Data: Begin

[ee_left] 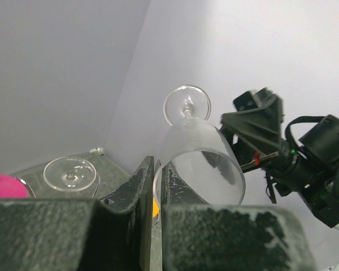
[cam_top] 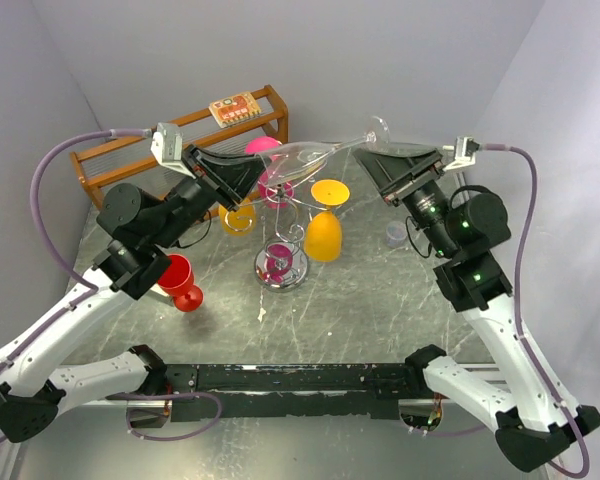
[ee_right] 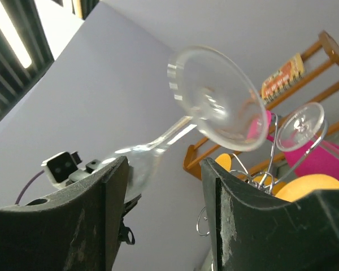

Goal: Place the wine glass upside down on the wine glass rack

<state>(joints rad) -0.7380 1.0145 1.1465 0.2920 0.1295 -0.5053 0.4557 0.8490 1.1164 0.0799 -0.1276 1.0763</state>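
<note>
Clamped in the left jaws: the bowl rim of the wine glass [cam_top: 315, 152], lying sideways in the air. Spread apart at the right jaws, with the glass's foot just above their gap. Lower down, between both jaws: the wine glass rack [cam_top: 280, 280] on the table [cam_top: 380, 310].
</note>
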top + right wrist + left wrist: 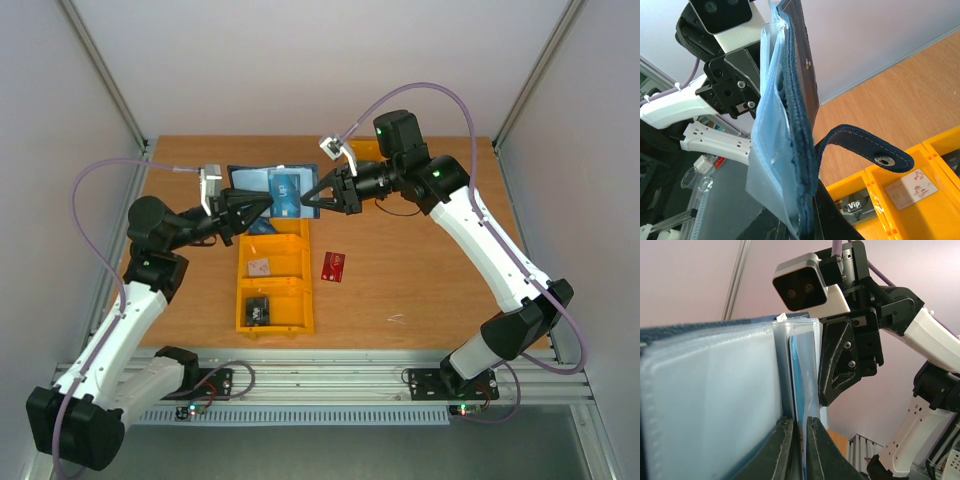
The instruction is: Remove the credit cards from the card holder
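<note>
Wood desk, white walls. Card holder held aloft nr far edge, centre, clamped between left pincer and right pincer. Risk: sleeve pinched w/ card, so holder could be yanked free.

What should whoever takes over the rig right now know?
Grippers: left gripper has its jaws shut on a clear pocket leaf of the card holder. The right gripper has its jaws shut on the opposite navy edge. The holder is held upright and open between them, off the table.
Done: one red card lies on the table, right of the yellow tray. A pale card and a dark card lie in its compartments; origin unknown.
Left: a blue card sits in a pocket. I cannot tell if there are more.
</note>
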`<state>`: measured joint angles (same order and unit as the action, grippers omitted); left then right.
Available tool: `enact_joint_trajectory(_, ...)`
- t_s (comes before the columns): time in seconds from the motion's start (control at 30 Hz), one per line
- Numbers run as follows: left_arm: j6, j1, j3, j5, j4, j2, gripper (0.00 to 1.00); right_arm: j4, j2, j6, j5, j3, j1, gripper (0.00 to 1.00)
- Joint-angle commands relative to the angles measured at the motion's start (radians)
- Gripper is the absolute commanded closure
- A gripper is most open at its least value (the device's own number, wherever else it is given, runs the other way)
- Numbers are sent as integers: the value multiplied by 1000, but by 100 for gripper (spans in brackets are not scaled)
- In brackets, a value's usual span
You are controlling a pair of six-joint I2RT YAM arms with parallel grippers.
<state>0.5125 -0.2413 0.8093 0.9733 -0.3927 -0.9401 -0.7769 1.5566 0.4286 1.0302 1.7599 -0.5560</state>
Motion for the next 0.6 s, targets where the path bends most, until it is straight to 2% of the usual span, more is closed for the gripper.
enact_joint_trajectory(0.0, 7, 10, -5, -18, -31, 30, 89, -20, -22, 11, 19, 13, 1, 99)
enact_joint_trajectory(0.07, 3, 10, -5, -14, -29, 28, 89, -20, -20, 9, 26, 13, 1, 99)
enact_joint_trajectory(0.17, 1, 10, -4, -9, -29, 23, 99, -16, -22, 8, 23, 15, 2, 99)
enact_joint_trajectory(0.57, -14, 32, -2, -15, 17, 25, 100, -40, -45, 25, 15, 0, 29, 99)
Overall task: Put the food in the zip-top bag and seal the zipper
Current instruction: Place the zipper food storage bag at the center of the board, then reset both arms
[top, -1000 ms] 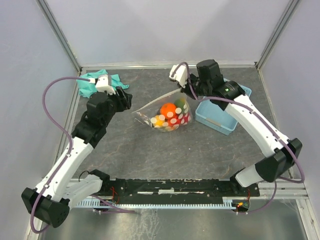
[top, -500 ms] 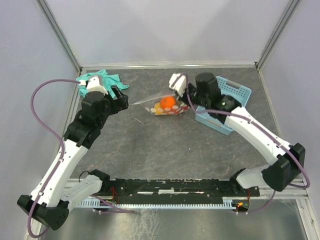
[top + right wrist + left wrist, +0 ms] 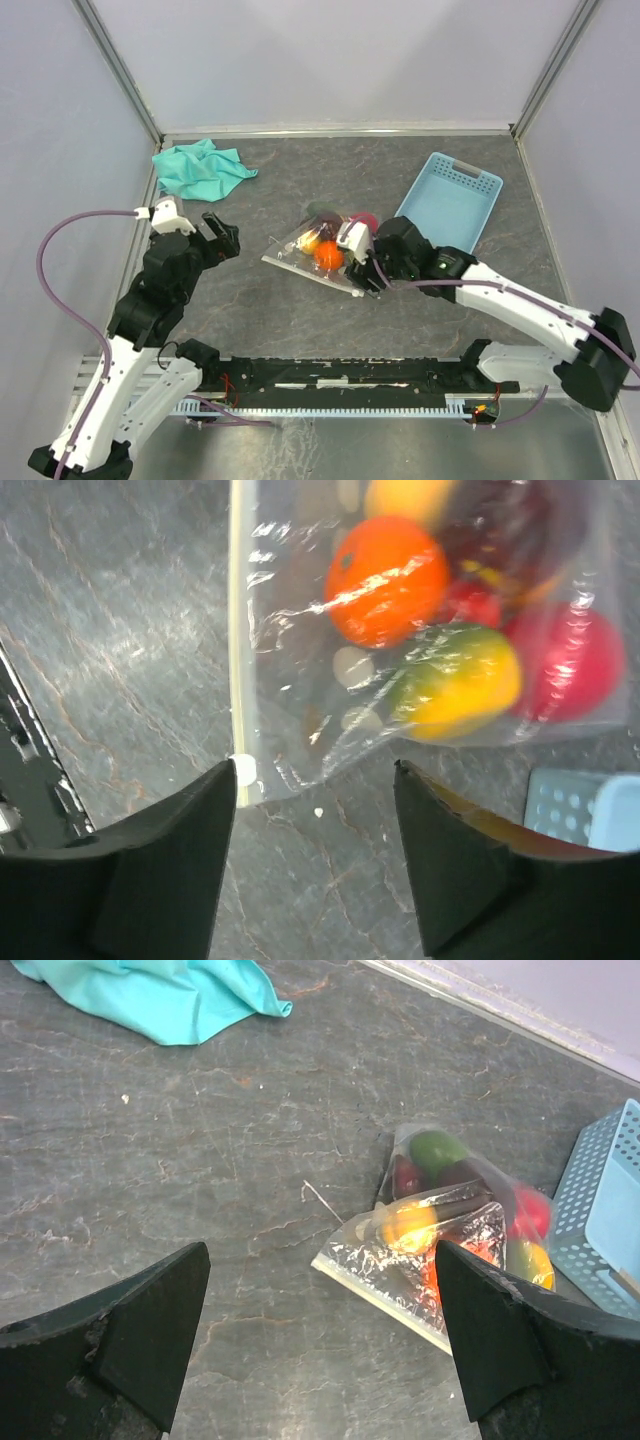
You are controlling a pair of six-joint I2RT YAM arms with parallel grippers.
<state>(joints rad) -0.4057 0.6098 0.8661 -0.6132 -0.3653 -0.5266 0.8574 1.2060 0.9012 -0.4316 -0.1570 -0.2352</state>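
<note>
The zip-top bag (image 3: 300,255) lies flat on the grey table with the food inside: an orange fruit (image 3: 328,256) and a dark red one (image 3: 362,220) show through it. The right wrist view shows the orange fruit (image 3: 385,580), a yellow-green one (image 3: 460,680) and a red one (image 3: 565,665) in the bag. The zipper (image 3: 238,630) runs along the bag's near edge, its white slider (image 3: 243,770) at the corner. My right gripper (image 3: 362,280) (image 3: 315,810) stands open just off that corner, holding nothing. My left gripper (image 3: 222,235) (image 3: 320,1350) is open, well left of the bag (image 3: 440,1250).
A teal cloth (image 3: 200,168) lies at the back left. A light-blue perforated basket (image 3: 450,200) stands at the back right, close to the bag's far end. Metal frame posts and grey walls close in the table on three sides.
The right arm carried the bag down and toward the near side, laid it on the table and opened its jaws. The left gripper opened fully and drew back to the left.
</note>
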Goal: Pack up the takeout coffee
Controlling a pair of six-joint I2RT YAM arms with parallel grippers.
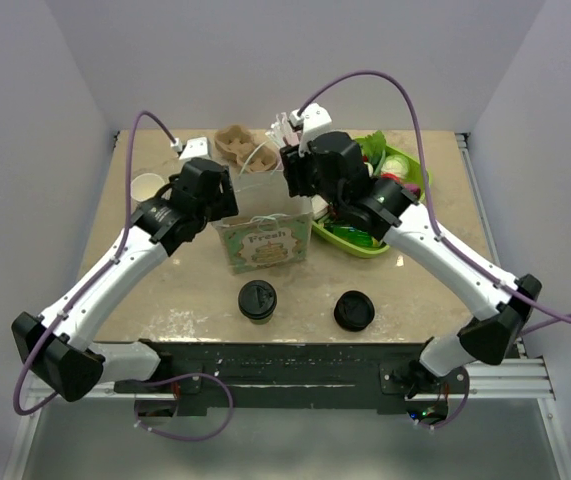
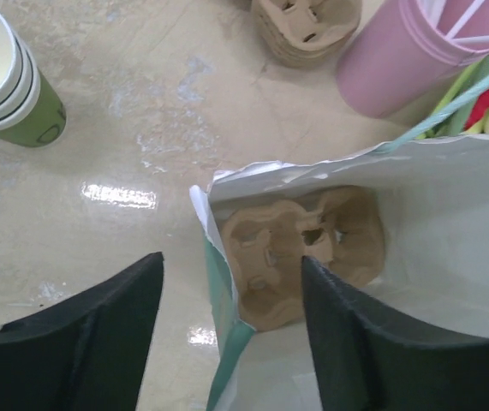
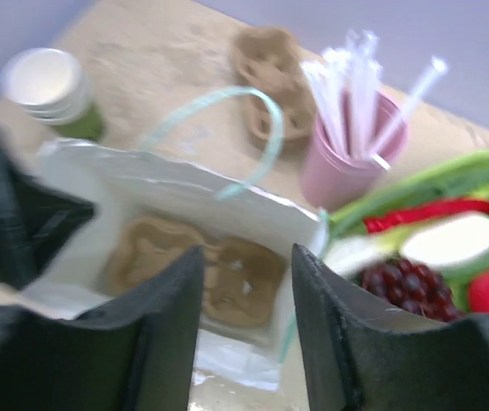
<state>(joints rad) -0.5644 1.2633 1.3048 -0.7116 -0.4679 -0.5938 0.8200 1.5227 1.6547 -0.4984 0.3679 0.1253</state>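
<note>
The takeout coffee (image 1: 257,299), a small cup with a black lid, stands on the table in front of the paper bag (image 1: 265,228). The bag stands open with a brown cup carrier (image 2: 300,253) lying in its bottom; the carrier also shows in the right wrist view (image 3: 201,265). My left gripper (image 1: 227,200) is open at the bag's left rim, its fingers (image 2: 98,342) straddling the bag's left wall (image 2: 218,282) without closing on it. My right gripper (image 1: 295,175) is open and empty above the bag's far right rim, and the right wrist view (image 3: 246,265) looks down into the bag.
A low stack of black lids (image 1: 354,311) sits right of the coffee. White lidless cups (image 2: 4,77) stand at the far left. Spare carriers (image 2: 304,30) and a pink cup of straws (image 3: 351,163) are behind the bag. A green tray of food (image 3: 450,231) lies to its right.
</note>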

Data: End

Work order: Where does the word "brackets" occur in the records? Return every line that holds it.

Response area:
- Numbers are sent as integers: the value multiplied by 1000, but by 100 for gripper (spans in brackets are not scaled)
- In brackets, a value's usual span

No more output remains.